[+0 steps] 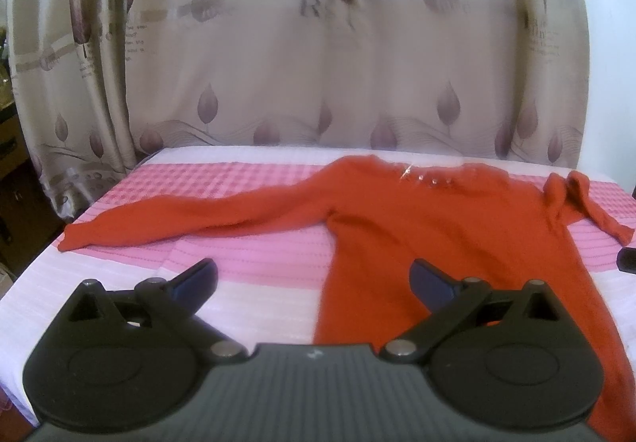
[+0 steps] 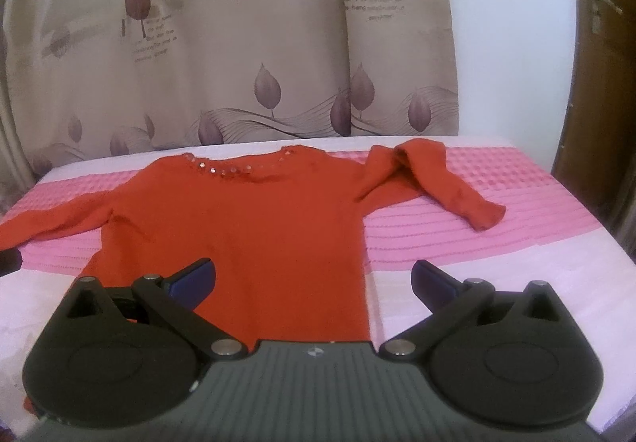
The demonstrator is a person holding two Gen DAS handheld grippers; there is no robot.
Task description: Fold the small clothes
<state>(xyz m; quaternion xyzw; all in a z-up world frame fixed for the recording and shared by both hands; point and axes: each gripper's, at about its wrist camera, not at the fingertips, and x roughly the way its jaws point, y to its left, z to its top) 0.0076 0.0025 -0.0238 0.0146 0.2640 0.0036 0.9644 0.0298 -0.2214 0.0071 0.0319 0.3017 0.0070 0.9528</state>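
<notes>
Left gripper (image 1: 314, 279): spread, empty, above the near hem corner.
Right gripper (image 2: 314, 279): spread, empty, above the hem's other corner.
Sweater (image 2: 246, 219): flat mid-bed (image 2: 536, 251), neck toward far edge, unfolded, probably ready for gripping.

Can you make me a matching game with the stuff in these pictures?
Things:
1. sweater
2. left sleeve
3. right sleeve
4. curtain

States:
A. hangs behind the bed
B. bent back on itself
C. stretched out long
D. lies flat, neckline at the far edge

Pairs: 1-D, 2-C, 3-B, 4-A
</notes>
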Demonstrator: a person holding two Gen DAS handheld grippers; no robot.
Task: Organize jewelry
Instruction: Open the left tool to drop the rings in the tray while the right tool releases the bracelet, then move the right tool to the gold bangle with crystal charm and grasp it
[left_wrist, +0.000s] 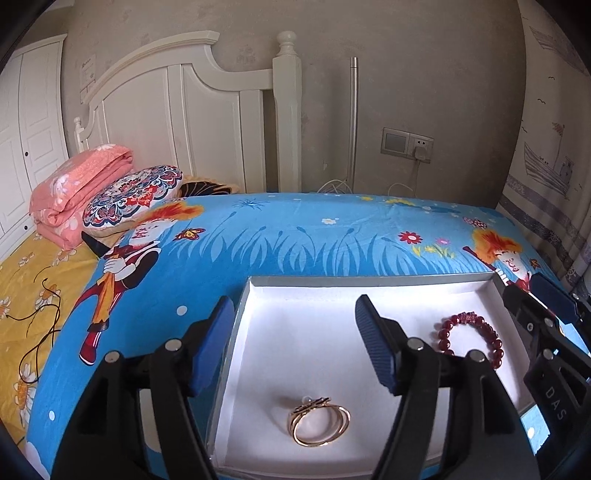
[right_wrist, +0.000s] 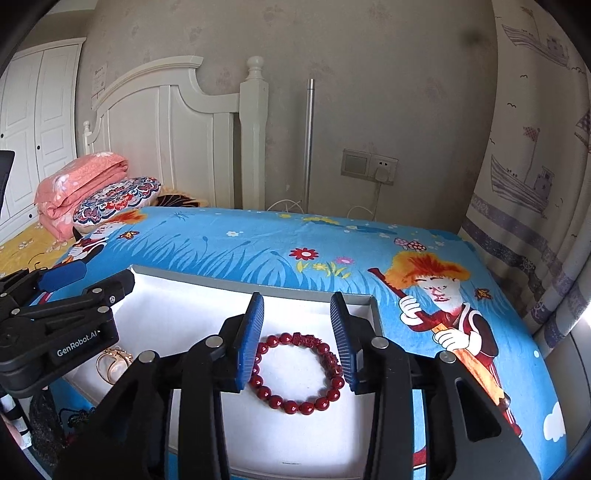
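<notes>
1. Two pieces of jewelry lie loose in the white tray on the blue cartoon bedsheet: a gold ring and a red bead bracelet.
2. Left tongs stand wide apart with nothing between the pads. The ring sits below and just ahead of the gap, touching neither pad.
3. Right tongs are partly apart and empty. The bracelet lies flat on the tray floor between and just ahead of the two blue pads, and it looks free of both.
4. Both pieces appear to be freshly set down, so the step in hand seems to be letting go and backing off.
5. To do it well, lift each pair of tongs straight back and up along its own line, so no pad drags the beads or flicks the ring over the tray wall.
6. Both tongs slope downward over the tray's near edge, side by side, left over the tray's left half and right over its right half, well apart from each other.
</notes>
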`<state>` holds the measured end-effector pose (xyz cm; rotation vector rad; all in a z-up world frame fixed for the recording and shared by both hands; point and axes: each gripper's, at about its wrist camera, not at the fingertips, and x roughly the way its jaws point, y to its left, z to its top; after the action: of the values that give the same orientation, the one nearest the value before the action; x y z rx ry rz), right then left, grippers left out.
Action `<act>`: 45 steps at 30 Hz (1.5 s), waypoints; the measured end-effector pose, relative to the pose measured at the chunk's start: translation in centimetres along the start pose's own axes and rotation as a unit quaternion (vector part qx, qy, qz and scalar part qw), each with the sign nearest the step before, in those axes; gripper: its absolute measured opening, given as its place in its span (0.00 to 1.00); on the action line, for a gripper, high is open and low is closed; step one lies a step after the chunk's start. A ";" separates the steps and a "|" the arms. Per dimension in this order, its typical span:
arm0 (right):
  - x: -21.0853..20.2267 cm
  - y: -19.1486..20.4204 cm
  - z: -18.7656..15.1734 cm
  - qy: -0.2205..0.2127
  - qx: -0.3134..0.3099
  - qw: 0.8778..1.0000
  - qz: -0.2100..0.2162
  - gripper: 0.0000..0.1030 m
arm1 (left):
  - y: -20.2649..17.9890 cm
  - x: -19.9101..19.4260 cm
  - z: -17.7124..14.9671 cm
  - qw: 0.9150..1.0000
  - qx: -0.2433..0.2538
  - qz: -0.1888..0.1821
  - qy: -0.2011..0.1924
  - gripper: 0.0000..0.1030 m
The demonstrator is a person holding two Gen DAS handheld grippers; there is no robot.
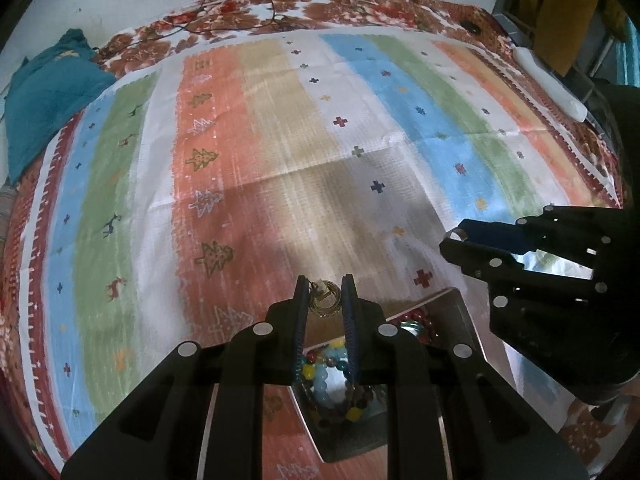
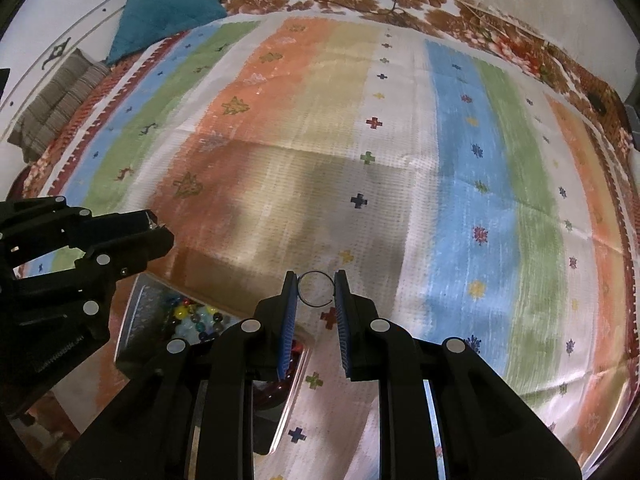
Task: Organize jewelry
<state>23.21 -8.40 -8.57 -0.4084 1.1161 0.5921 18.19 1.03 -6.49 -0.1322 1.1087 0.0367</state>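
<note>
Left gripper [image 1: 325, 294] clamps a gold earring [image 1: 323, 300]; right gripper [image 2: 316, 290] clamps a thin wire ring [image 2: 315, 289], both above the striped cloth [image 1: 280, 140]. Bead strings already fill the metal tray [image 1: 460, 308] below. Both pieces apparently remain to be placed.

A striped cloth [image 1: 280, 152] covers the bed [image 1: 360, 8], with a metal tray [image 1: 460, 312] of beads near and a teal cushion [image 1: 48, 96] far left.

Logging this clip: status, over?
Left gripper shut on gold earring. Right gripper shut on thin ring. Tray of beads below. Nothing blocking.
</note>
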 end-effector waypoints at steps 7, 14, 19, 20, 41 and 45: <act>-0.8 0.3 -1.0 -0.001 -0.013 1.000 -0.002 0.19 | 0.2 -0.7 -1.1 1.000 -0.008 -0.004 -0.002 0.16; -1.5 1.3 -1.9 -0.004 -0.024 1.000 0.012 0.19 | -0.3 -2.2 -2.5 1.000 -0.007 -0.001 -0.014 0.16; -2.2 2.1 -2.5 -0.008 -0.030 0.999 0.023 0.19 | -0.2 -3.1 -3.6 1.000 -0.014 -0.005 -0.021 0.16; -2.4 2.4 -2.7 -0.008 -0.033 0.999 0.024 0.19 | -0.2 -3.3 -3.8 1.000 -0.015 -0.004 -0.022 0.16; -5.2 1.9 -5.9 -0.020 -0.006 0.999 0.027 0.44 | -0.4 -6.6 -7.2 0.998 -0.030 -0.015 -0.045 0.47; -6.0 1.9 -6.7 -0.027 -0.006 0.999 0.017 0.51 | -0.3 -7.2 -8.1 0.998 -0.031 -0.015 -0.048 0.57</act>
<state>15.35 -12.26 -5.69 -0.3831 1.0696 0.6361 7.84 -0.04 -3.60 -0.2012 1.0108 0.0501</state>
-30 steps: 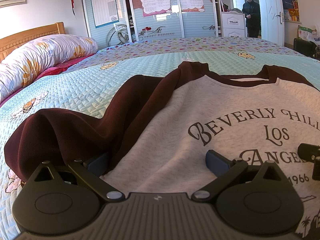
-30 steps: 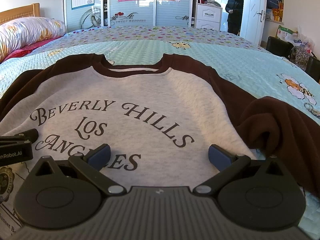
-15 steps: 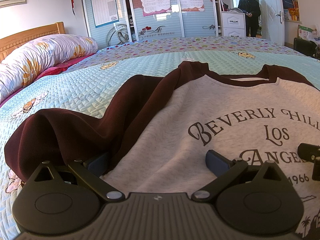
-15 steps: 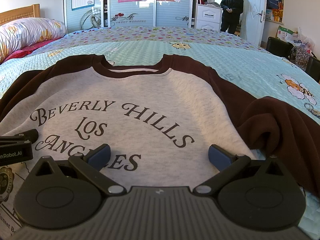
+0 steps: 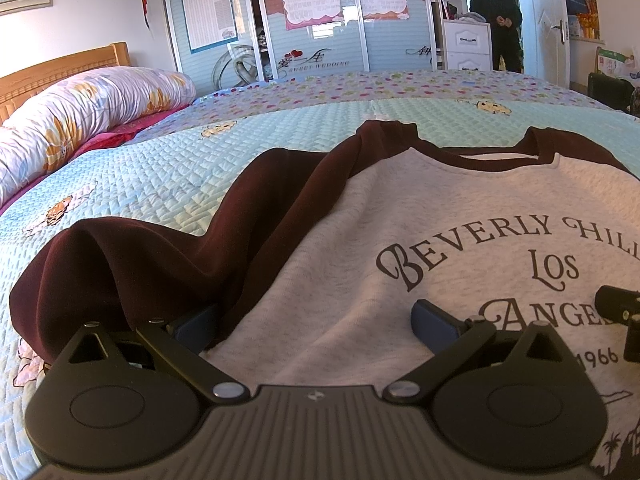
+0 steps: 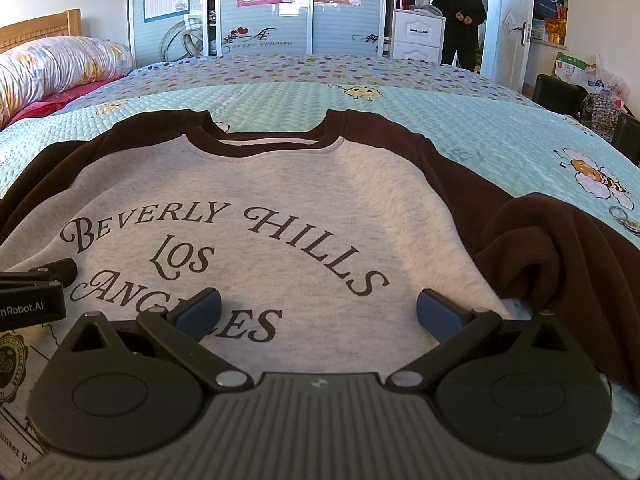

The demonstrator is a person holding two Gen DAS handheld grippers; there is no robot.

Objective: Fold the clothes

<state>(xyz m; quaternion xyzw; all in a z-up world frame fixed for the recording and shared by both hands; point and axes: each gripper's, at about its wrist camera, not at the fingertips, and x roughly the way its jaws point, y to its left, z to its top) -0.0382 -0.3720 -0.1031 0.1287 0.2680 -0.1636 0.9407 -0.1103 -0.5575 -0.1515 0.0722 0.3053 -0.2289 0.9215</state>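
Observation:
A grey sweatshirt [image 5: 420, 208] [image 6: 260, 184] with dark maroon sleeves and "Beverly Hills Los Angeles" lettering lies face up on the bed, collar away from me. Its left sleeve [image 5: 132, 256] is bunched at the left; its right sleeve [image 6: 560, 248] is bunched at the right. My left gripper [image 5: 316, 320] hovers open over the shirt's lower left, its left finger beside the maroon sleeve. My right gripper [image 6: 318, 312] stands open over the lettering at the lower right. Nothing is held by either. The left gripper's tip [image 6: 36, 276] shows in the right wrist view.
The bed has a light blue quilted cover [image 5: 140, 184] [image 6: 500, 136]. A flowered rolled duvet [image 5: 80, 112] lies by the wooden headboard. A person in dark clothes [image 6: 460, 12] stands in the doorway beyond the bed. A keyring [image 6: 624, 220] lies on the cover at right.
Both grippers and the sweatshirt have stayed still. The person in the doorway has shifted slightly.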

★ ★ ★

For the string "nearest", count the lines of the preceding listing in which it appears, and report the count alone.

## Answer to the exercise
2